Typically your toolchain will rely on these results file and download objects with something like the following...
$
url=$( jq -r '"https://s3.amazonaws.com/\(env.S3_BUCKET)/\(.branch)/\(.output[0].blob\)"' )
$
path=$( jq -r '.output[0].path' )
$
wget -O "$path" "$url"
$
[[ "$( jq -r '.output[0].checksum.sha256' )" == "$( shasum -a 256 "$path" | cut -f1 -d' ' )" ]]
Metadata
There are often a few other fields in the receipt...
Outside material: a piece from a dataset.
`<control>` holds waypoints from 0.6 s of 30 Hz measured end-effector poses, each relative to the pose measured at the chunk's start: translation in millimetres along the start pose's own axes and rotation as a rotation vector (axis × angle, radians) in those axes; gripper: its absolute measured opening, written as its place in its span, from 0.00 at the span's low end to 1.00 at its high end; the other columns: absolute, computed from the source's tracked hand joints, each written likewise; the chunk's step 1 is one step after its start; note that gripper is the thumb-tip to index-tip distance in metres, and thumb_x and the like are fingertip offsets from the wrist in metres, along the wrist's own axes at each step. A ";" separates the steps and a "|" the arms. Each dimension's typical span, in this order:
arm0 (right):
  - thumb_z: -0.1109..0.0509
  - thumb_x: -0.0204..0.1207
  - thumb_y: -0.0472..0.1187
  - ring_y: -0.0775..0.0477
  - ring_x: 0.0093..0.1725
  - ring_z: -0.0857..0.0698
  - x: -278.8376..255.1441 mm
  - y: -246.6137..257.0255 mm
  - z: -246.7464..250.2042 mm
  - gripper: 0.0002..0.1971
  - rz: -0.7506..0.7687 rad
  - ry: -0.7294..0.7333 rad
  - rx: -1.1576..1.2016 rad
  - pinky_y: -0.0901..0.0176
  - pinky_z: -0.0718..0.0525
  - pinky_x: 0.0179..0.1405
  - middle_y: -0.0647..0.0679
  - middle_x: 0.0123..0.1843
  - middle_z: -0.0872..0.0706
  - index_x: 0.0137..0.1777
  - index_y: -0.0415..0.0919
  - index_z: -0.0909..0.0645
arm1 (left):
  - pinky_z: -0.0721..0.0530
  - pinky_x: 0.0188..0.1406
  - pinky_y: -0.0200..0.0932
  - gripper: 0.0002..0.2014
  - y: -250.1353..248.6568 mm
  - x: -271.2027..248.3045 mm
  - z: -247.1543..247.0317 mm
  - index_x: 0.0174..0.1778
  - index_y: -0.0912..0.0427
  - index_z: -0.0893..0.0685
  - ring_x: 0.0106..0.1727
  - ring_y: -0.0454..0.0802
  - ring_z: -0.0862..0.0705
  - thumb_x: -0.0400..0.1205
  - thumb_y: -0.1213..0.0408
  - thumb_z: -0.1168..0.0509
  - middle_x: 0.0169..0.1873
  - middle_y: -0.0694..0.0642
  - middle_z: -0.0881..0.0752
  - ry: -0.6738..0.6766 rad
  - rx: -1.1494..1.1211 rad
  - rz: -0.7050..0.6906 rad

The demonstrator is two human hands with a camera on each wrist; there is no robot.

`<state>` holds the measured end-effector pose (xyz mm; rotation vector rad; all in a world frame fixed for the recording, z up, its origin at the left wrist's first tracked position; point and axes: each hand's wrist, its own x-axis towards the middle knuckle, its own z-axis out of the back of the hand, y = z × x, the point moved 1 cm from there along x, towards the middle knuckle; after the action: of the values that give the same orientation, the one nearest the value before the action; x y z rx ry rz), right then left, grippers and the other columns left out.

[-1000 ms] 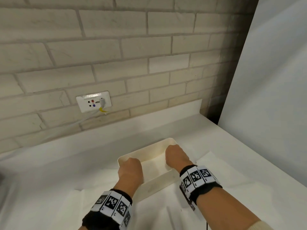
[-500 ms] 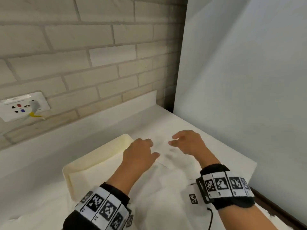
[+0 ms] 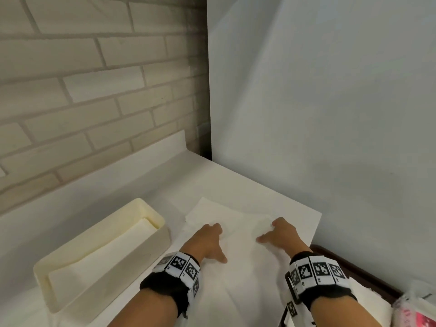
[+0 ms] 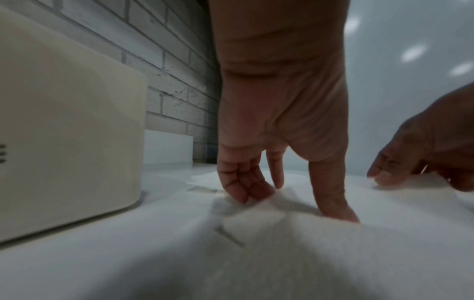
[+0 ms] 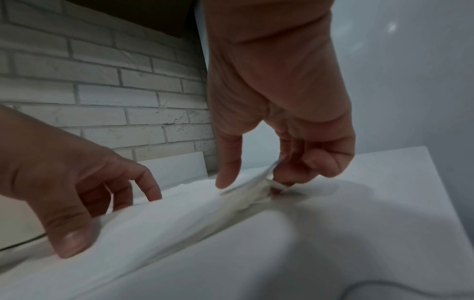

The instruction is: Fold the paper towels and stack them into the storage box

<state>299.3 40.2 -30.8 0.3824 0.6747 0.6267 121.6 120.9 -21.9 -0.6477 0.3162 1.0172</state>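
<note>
Hands [image 3: 207, 241] [image 3: 282, 234] on paper towel [image 3: 236, 267]; right fingers [image 5: 282, 172] seemingly pinching it.

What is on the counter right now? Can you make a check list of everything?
Surface: white counter, paper-covered near the hands.
Job's things: cream storage box at left with folded towel inside; loose paper towel lying flat beside it.
Clutter: pink packet, lower right.
Hands: left hand fingers touch the paper; right hand pinches a towel edge.
Cables: thin black cord from right wristband.
Surroundings: brick wall, grey panel.
</note>
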 end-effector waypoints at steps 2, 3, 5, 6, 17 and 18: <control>0.20 0.65 0.43 0.42 0.70 0.25 2.9 -0.9 -1.9 0.35 -0.019 0.028 -0.025 0.58 0.25 0.61 0.41 0.70 0.23 0.70 0.34 0.30 | 0.22 0.64 0.47 0.39 2.0 3.7 -2.9 0.72 0.56 0.34 0.67 0.56 0.23 0.68 0.58 0.22 0.68 0.57 0.26 0.009 -0.021 0.019; 0.20 0.64 0.42 0.42 0.70 0.25 3.9 -1.7 -3.3 0.35 -0.021 0.041 -0.036 0.59 0.25 0.59 0.42 0.69 0.22 0.69 0.34 0.29 | 0.22 0.64 0.47 0.37 2.1 4.4 -3.1 0.70 0.56 0.32 0.66 0.56 0.23 0.68 0.58 0.22 0.67 0.56 0.25 0.017 -0.023 0.029; 0.19 0.64 0.41 0.44 0.70 0.24 4.5 -3.7 -4.4 0.34 -0.021 0.058 -0.041 0.61 0.27 0.57 0.43 0.69 0.22 0.69 0.35 0.29 | 0.24 0.66 0.47 0.31 2.2 5.2 -2.7 0.67 0.57 0.27 0.67 0.57 0.23 0.70 0.56 0.23 0.66 0.56 0.23 0.034 0.046 0.041; 0.19 0.64 0.41 0.44 0.69 0.24 4.2 -4.4 -3.8 0.34 -0.024 0.062 -0.032 0.62 0.27 0.57 0.43 0.69 0.22 0.69 0.35 0.29 | 0.26 0.68 0.48 0.30 2.0 6.1 -2.2 0.66 0.60 0.25 0.68 0.58 0.23 0.71 0.55 0.25 0.66 0.58 0.21 0.037 0.084 0.044; 0.27 0.74 0.41 0.49 0.24 0.28 14.9 -15.0 7.6 0.13 -0.200 0.108 0.446 0.62 0.35 0.22 0.43 0.33 0.19 0.37 0.35 0.27 | 0.20 0.56 0.41 0.18 3.8 34.6 37.2 0.60 0.55 0.19 0.61 0.53 0.19 0.75 0.58 0.29 0.60 0.54 0.17 -0.294 -0.317 0.033; 0.28 0.75 0.38 0.50 0.19 0.29 15.0 -14.9 3.7 0.12 -0.242 0.115 0.574 0.65 0.37 0.18 0.41 0.31 0.18 0.36 0.34 0.26 | 0.21 0.62 0.45 0.22 5.8 37.3 36.4 0.66 0.55 0.23 0.64 0.55 0.20 0.76 0.57 0.30 0.63 0.55 0.18 -0.370 -0.364 0.067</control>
<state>317.1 38.2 -42.7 0.7867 0.9945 0.2144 133.5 171.6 -15.6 -0.7613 -0.1777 1.2477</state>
{ "branch": "aws-xen-centos-7",
"metadata": [
{ "key": "buildenv",
"value": "0aed24f371e44660b614eabef08f7ce31a99df9c" } ],
"timestamp": "2016-10-12T21:12:52Z" }
The branch
field documents which branch the job execution occurred. This branch
is used for the directory name in the S3 bucket. The metadata
field may have additional information about the job execution environment (such as which container or code version was used). Finally, the timestamp
is used as an indicator of when the job execution is finished. In the case a job is re-executed, the timestamp
will be bumped even if the outputs are exactly the same.
In Practice
If you're curious, one example of this is dpb587/bosh-stemcell-metadata where a pipeline watches for new BOSH stemcells, analyzes some data, and updates a gh-pages
branch with aggregated results. This allows me to easily pull down information for a specific version I'm interested in (manually and watched by another Concourse pipeline).
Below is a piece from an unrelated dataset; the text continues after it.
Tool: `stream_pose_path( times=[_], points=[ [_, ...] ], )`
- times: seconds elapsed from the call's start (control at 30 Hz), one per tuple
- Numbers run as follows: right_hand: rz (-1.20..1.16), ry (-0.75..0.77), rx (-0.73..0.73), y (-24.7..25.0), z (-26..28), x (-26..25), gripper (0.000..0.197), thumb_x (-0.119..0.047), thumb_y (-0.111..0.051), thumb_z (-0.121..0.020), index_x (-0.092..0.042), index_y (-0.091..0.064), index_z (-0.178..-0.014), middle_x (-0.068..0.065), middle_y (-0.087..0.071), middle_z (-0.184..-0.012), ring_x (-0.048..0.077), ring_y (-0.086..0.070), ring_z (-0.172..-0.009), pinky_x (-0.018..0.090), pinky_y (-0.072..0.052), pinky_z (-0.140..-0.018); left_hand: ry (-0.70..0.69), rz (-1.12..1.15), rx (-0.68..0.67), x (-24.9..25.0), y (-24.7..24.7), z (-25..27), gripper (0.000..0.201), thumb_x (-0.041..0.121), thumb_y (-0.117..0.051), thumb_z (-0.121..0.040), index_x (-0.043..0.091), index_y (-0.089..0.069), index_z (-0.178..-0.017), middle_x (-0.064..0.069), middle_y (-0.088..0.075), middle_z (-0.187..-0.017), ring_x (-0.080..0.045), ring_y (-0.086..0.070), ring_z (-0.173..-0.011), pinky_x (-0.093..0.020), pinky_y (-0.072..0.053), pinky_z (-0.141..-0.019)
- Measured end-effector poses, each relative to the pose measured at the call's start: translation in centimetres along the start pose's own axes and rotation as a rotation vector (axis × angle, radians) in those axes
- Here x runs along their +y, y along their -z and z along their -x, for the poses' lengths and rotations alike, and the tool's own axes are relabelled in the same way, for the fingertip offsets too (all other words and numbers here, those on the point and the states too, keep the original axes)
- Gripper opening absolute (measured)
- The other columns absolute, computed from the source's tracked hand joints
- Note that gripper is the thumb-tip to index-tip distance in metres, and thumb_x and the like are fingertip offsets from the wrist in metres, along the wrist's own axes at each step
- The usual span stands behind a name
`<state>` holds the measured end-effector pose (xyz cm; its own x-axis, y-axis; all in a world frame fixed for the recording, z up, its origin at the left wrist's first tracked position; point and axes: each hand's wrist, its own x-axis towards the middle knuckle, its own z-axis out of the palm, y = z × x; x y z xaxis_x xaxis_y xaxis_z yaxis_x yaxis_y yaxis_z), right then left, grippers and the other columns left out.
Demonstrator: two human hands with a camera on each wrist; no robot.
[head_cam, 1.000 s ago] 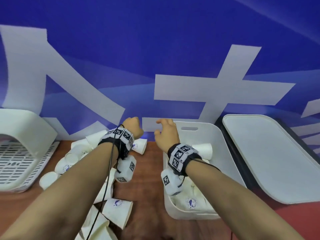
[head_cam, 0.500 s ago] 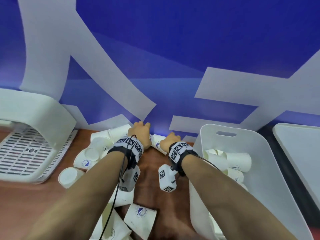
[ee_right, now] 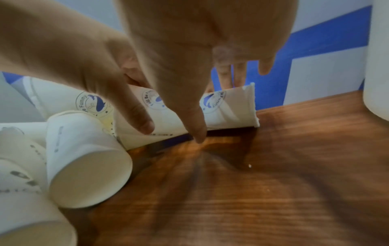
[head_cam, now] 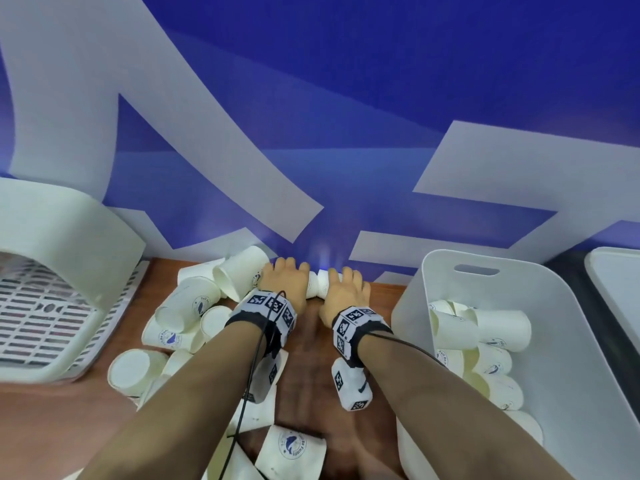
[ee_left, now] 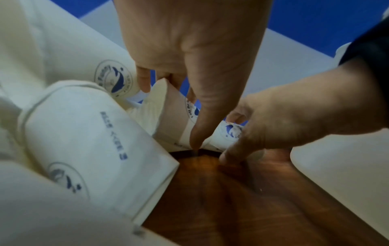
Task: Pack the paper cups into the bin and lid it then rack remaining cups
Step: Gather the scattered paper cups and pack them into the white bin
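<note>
Fingers (ee_left: 145,83) of both hands curl over cups (head_cam: 317,284) left of the part-filled bin (head_cam: 412,306); lid (head_cam: 613,282) off, rack (head_cam: 52,323) unfilled.

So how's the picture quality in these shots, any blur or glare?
Head view: wide-angle bending curves the bin, with a small glare spot on the wall above the hands. Left wrist view: near cups soft and blurred. Right wrist view: the fingers smeared by motion, the wooden table streaked.
</note>
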<state>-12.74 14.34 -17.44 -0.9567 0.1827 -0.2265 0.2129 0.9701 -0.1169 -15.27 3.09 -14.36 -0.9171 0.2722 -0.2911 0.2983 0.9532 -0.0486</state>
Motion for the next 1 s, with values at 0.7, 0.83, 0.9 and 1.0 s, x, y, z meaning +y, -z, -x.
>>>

A couple other uses I've found for this are:
- pulling, transforming, and forwarding product datafeeds from vendors
- regularly downloading and generating reports for KPIs from third-party integrations
- running generic, cron-like jobs where I care about retaining logs and results over time
Currently, datapact is a private project, but I thought the idea of using Concourse for data transformation was particularly interesting, and the described architecture has helped me simplify the way I write automated data tasks.